§ **Task description**
Write out again the lines from the line with "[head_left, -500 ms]" up to and including the line with "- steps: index", exactly as they stand below, and skip any picture.

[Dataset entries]
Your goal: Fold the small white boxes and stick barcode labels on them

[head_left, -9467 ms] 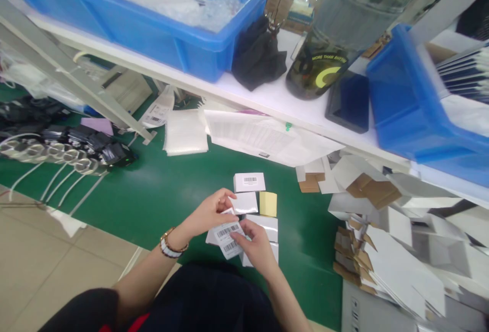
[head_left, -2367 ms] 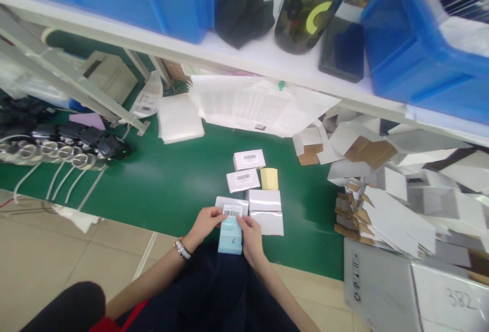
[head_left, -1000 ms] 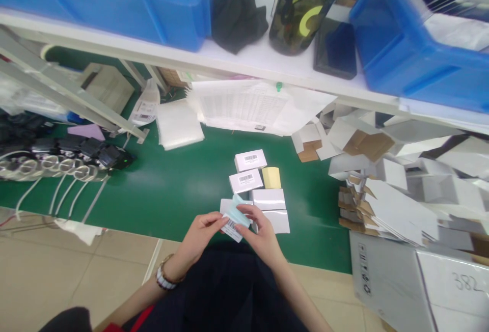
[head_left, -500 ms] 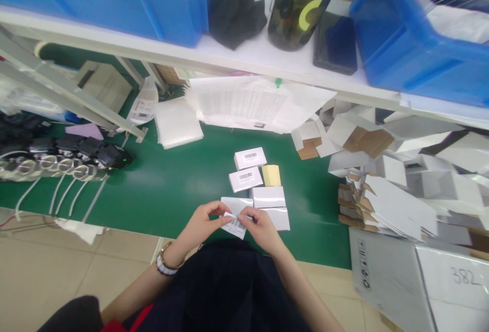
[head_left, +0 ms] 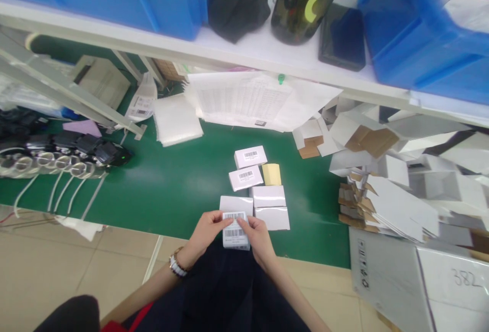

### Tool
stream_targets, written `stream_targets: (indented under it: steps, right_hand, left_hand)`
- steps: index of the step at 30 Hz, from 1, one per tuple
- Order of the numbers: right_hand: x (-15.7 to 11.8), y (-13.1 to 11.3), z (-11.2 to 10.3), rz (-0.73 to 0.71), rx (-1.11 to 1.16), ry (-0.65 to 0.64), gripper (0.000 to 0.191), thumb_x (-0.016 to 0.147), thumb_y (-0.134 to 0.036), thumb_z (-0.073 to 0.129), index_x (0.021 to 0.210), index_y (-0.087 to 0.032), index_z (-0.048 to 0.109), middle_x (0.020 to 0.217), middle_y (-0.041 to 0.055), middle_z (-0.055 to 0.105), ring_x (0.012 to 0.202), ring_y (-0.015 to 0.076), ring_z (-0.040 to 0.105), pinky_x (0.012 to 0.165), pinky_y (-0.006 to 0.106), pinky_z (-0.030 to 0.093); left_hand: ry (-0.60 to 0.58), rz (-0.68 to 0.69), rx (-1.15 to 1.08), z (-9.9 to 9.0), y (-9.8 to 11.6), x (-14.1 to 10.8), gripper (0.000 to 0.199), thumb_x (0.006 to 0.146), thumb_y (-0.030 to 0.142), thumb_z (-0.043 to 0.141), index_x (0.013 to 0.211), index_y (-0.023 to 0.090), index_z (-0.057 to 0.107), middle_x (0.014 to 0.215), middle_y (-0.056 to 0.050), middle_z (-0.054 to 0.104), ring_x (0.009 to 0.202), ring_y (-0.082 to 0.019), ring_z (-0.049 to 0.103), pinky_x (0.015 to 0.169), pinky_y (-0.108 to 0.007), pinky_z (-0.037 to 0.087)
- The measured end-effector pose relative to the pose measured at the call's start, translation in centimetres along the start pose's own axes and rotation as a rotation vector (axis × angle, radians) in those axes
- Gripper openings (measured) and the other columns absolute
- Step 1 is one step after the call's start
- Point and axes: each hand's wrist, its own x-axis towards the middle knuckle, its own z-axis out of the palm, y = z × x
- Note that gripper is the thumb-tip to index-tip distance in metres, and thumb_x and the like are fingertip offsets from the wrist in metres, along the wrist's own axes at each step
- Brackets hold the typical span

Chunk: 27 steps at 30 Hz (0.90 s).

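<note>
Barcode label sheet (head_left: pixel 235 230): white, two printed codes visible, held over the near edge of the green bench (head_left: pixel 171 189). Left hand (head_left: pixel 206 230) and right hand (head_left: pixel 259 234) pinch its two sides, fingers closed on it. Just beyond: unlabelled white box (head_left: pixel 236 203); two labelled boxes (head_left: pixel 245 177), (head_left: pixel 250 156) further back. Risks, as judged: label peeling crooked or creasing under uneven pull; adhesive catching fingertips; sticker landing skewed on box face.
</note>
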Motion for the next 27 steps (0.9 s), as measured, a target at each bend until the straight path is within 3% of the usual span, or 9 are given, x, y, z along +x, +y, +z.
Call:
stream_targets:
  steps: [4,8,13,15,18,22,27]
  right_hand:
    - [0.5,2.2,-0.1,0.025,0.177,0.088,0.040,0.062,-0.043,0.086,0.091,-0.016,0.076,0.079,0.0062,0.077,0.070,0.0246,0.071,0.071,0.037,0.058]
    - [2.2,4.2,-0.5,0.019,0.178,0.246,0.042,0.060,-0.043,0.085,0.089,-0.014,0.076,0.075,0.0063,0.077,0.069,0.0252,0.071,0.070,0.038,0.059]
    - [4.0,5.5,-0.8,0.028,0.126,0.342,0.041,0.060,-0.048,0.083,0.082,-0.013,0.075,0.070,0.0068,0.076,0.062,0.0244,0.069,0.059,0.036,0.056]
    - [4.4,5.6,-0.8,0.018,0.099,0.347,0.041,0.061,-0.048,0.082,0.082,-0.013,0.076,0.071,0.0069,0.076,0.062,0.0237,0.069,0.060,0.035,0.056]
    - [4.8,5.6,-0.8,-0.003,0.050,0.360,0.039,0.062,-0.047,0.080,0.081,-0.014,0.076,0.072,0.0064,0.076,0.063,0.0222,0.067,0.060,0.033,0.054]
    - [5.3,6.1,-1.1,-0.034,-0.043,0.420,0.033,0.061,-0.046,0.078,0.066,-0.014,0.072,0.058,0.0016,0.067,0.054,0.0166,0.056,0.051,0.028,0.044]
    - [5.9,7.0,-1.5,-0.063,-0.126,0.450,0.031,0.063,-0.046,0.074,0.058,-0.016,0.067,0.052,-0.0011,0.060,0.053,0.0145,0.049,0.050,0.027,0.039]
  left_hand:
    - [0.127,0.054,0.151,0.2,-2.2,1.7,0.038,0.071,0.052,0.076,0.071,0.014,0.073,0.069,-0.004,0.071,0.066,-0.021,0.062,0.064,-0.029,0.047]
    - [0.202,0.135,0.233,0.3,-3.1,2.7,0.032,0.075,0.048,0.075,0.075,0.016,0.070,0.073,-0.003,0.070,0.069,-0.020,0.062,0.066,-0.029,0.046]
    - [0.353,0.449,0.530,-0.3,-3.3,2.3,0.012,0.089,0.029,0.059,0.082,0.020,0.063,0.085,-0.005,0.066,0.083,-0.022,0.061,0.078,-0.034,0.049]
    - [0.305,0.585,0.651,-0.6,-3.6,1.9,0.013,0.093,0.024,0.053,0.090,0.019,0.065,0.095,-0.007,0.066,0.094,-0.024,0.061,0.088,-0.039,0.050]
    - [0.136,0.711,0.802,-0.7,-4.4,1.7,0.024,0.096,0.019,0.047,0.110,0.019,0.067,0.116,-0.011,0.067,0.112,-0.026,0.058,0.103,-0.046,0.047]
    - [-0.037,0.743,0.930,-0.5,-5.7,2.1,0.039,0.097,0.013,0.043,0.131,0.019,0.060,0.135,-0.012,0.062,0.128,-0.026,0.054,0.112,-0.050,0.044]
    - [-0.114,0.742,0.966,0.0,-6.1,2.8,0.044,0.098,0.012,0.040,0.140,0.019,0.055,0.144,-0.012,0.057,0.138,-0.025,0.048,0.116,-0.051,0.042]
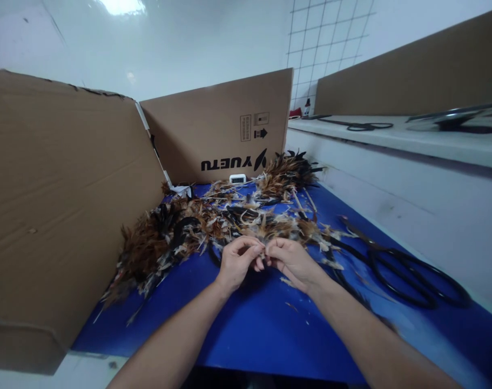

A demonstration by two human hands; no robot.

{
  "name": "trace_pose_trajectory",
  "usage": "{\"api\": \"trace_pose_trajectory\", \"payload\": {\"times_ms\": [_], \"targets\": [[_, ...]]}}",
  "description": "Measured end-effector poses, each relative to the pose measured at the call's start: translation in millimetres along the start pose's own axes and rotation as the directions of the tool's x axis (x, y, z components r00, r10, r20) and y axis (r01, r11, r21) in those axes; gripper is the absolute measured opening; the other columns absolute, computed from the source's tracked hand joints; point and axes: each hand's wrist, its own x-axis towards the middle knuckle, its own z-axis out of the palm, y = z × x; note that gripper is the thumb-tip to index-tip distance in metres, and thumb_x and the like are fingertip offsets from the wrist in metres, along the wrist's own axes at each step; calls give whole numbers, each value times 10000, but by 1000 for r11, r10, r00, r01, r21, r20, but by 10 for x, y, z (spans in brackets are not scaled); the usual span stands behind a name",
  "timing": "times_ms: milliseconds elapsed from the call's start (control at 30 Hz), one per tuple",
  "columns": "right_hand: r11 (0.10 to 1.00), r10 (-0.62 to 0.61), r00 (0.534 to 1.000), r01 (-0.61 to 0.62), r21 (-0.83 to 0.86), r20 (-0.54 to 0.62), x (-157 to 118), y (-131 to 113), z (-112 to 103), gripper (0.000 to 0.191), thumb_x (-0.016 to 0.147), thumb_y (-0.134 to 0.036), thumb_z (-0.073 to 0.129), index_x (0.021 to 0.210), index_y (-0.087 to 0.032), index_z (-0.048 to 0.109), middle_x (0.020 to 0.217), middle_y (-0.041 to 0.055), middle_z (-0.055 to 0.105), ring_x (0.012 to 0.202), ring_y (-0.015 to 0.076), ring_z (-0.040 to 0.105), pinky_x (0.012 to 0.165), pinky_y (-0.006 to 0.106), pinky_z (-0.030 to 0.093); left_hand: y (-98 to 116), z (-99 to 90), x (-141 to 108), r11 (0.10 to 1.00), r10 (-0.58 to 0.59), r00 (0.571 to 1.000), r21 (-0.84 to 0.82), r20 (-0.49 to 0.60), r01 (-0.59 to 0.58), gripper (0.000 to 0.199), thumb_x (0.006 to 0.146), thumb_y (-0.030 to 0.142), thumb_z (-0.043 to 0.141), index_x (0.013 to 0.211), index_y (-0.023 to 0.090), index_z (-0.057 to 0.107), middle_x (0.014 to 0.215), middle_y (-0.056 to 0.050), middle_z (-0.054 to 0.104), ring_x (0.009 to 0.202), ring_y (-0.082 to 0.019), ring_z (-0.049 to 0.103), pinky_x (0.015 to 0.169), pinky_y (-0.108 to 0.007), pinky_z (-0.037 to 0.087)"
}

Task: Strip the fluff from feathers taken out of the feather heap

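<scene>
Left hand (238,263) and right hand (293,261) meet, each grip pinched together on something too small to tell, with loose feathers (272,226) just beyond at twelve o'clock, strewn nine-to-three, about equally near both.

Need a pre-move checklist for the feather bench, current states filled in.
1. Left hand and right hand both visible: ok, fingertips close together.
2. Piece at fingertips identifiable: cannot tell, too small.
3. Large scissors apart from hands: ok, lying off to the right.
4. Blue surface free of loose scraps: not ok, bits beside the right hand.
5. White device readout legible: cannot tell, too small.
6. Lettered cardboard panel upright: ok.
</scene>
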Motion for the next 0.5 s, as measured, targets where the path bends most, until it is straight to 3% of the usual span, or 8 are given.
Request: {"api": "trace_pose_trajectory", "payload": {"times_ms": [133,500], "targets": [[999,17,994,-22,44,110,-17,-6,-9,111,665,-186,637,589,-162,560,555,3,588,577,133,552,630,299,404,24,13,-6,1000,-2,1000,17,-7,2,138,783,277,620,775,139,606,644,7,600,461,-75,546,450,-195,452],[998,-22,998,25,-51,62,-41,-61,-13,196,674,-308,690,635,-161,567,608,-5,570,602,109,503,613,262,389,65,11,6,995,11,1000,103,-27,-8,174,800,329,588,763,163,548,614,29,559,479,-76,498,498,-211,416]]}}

§ **Response to the exercise**
[head_left, -500 ms] 
[head_left, +0 ms] 

### Tool
stream_targets, written `stream_targets: (indented under it: steps, right_hand, left_hand)`
- steps: index of the step at 30 Hz, from 1, one per tuple

With this, there is nothing more to the exercise.